* **ABOUT THIS TASK**
The data below should be retyped exactly, with the pictures left out.

* **DATASET EXTRACT**
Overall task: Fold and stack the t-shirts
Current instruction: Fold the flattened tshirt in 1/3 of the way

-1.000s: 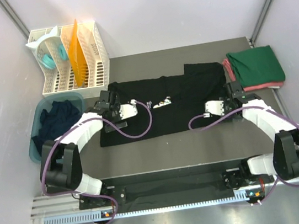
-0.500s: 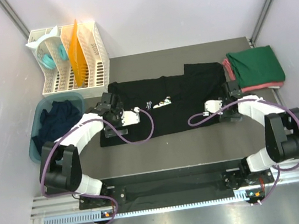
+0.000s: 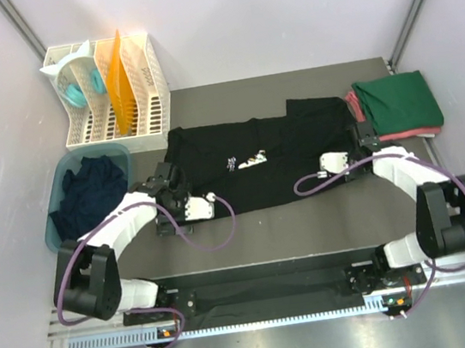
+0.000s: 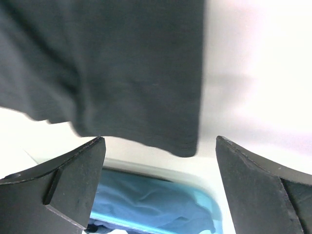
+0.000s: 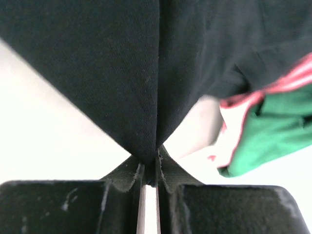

* **SOLUTION TO THIS PROBLEM**
Overall task: Fold and stack the t-shirts
Current instruction: Fold the flattened tshirt in 1/3 of the way

-1.000s: 
-0.500s: 
+0.000s: 
+0.000s: 
+0.000s: 

Nothing further remains in this exercise.